The lines to copy from the data below are those that hold the string "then".
┌────────
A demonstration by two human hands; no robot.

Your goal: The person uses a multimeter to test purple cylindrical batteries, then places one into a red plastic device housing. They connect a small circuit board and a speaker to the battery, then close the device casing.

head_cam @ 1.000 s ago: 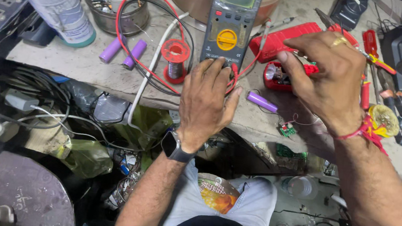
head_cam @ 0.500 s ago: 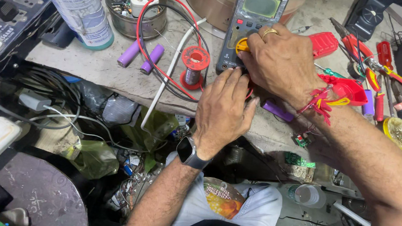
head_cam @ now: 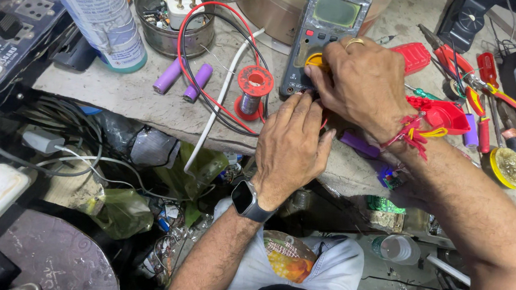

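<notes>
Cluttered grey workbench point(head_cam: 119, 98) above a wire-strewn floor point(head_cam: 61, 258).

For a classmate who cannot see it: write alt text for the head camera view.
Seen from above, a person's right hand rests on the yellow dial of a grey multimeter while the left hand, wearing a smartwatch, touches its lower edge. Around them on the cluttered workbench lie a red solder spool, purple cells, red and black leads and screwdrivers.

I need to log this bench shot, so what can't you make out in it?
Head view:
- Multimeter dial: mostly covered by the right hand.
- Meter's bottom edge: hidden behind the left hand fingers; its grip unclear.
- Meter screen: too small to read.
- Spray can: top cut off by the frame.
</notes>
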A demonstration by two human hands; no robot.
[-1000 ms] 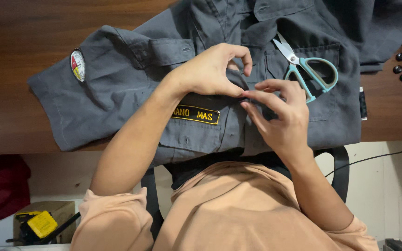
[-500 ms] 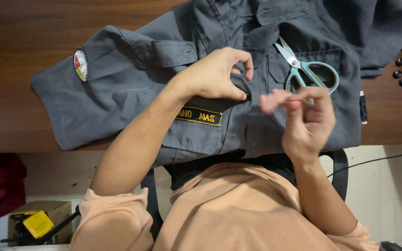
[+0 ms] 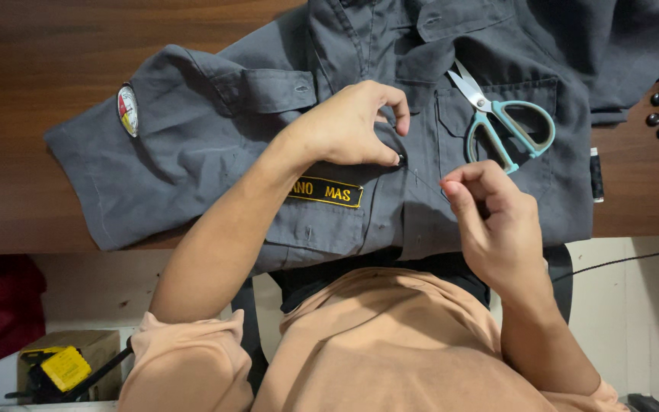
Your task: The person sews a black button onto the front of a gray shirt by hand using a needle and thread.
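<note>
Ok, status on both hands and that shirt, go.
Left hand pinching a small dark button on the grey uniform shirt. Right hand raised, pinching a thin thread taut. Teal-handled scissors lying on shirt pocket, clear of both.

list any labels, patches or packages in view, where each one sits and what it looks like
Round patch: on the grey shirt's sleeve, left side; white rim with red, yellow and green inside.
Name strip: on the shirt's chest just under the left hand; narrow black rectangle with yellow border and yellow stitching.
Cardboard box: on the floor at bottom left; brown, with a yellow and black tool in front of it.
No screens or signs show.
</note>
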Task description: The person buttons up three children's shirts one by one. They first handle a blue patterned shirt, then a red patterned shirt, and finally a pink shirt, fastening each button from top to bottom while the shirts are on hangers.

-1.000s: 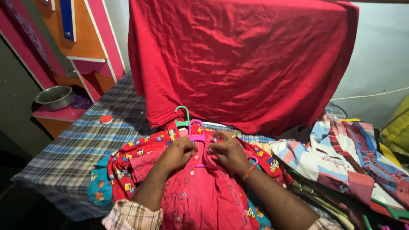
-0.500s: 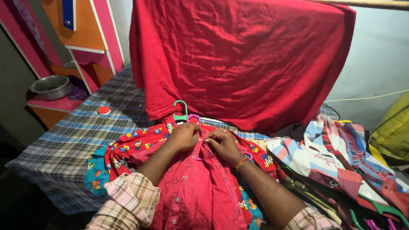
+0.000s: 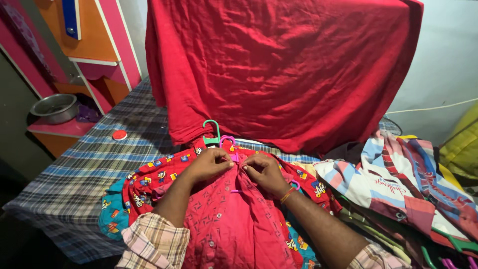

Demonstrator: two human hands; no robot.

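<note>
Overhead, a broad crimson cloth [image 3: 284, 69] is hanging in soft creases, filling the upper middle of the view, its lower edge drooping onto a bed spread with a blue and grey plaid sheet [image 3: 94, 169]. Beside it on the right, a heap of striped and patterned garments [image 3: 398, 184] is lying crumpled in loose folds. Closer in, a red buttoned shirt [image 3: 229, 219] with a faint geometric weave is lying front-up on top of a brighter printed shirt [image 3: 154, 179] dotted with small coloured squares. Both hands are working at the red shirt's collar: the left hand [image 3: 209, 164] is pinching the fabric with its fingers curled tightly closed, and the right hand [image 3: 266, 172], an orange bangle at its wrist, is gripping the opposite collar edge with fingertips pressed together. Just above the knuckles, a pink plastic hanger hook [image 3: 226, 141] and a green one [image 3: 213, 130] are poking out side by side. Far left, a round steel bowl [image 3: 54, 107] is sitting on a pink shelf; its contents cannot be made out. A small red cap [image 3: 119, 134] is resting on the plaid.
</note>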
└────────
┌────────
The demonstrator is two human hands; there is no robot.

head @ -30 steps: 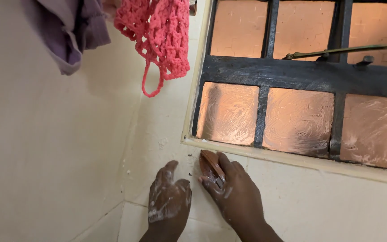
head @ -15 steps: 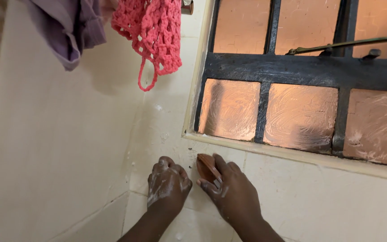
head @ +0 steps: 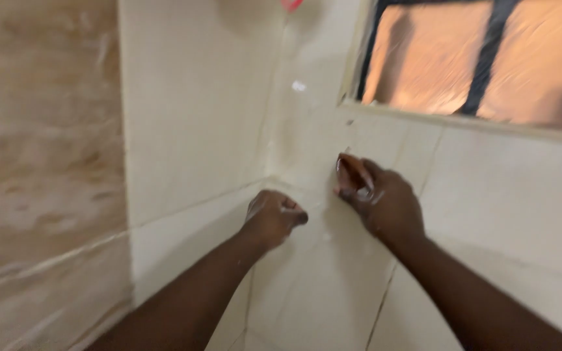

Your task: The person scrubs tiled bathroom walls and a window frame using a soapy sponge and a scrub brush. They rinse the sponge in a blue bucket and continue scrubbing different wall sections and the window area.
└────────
▶ _Reply to the exercise_:
Your goal: The person uses a multimeter to test purple cylindrical batteries, then places one into a red plastic device housing. They connect a small circuit board and a speaker to the battery, then close the device casing.
Task description: The person buttons up three children's shirts one by one. They first handle a blue patterned shirt, then a red patterned shirt, and finally a pink shirt, fastening each button from top to bottom while the shirts are on hangers.

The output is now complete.